Kohonen Learning Procedure K-Means vs Lloyd's K-means

K-means maybe the most common data quantization method, used widely for many different domain of problems. Even it relies on very simple idea, it proposes satisfying results in a computationally efficient environment.

Underneath of the formula of K-means optimization, the objective is to minimize the distance between data points to its closest centroid (cluster center). Here we can write the objective as;

$argmin sum_{i=1}^{k}sum_{x_j in S_i} ||x_j - mu_i||^2$

$mu_i$ is the closest centroid to instance $x_j$.

One of the footnote for Lloyd's above K-means formula, it implicitly enforces similar size clusters, although it is ill-suited assumption for many of the data-sets. In addition, since we compute new centroids over the whole data for each iteration, there is almost nothing randomized so objective is intended to stay onto same optimal point of the objective with multiple successive runs..

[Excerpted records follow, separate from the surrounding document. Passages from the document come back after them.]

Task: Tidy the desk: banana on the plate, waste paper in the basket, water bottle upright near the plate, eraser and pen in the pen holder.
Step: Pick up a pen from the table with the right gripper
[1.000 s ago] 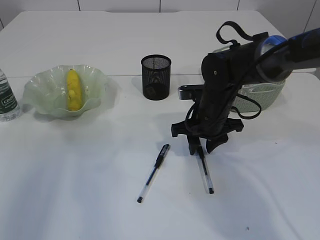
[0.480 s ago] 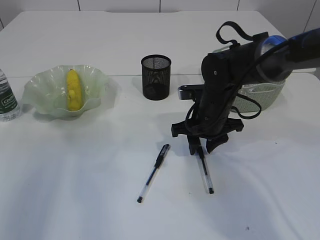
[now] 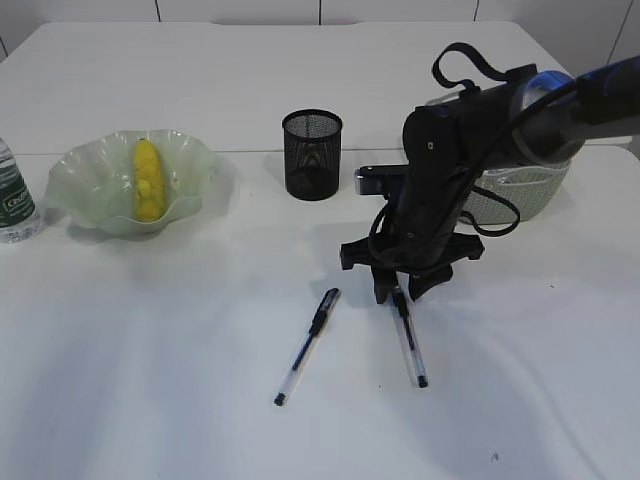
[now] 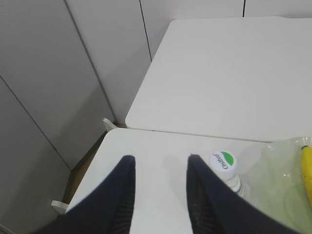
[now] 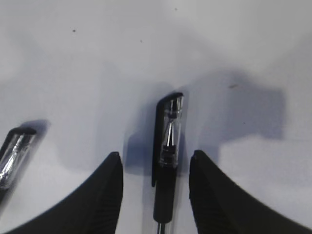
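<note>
While my right gripper (image 3: 401,290) is hovering open astride the clear black-capped pen (image 5: 165,161) on the plain white desk (image 3: 150,380), fingers not touching it, my left gripper (image 4: 158,168) is hanging half open, empty, beside the upright clear water bottle (image 4: 224,163); the curved yellow banana (image 3: 147,180) is lying in the ruffled pale green glass plate (image 3: 80,185).

Desk (image 3: 180,340): plain white top, smooth, matt w/ soft sheen. Right gripper (image 5: 155,183): black fingers, matt plastic look, fine ribbing on pads. Pen between its jaws (image 5: 167,161): clear glossy plastic barrel, black cap/clip, black grip. 2nd pen (image 3: 308,345) just left of gripper: same clear barrel, black grip. Pen holder (image 3: 312,154) beyond gripper: black wire mesh, matt. Basket (image 3: 520,190) behind arm: sage plastic, perforated. Plate (image 3: 95,180) far left: translucent green glass, glossy, ruffled. Banana (image 3: 147,178): yellow peel, smooth. Water bottle (image 3: 14,205): clear plastic.
</note>
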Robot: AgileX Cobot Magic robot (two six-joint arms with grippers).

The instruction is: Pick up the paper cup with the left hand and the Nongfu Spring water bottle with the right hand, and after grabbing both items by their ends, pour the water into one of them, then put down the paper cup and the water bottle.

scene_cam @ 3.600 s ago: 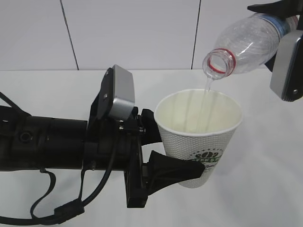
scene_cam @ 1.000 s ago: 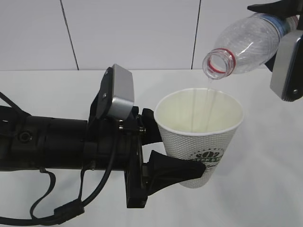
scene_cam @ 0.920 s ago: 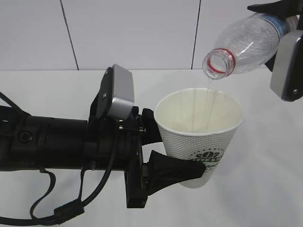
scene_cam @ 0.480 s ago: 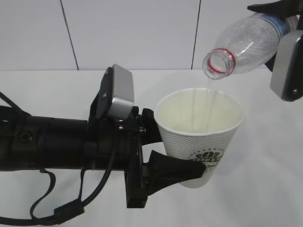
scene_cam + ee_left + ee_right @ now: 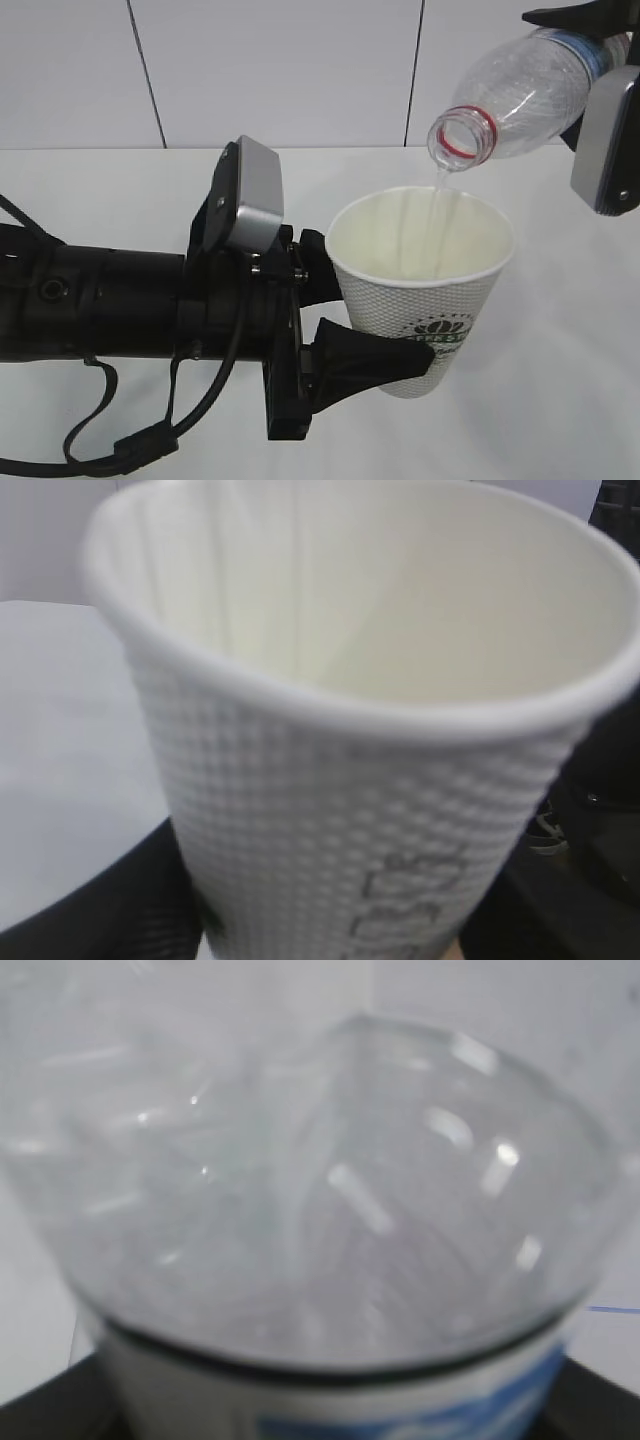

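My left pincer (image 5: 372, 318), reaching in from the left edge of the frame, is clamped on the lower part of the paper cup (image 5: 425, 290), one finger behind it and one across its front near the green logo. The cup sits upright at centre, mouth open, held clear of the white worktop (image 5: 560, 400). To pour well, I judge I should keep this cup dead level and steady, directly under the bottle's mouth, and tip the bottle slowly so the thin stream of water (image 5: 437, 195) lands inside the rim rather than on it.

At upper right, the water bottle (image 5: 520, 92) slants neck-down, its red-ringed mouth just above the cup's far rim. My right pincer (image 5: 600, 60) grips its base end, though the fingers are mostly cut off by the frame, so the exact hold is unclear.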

In order to deface the levelled problems of K-means, one alternative approach is to use Kohonen's Learning Procedure (KLP) instead of mean quantization. It brings more direct optimization steps (delta rule), controlled by a learning rate alpha. It also conforms to randomized batch or a online (stochastic) learning better in relation to original K-means, proposing possible  improvements to same optimal point and same size cluster problems.  In that manner, It is prone to better mapping of the data-set over the clusters. In addition, from my observations, it is faster to reach a optimal point. It is very essential feature, especially for large scale problems.

KLP stochastic learning optimization is formulated as ;

$w_j^{t+1} = w_j^t + alpha (x_i - w_j^t)$

superscript $t$ is the iteration count, $w_j$ is the closest cluster centroid to given instance vector $x_i$.  The idea is very similar to Lloyd's, in essence. For a given instance, its closest centroid is found and weight vector of that centroid is updated toward the instance vector. For batch version, the formula is same but the update step is defined by the mean of the distances between the centroid and its matching instances. Basically, the difference here is to use the distance between instances and the present centroids, contrary to mean heuristic of Llyod.

KLP-Kmeans including three alternative implementations as Scipy, Theano, Theano-GPU, is at my Github Repository with simple demonstrations. Even Scipy version is faster for small scale problems as the scale of matrix operations is getting larger Theno contrives callous improvements. Furthermore, with increasing batch size GPU based Theano implementation should be the choice.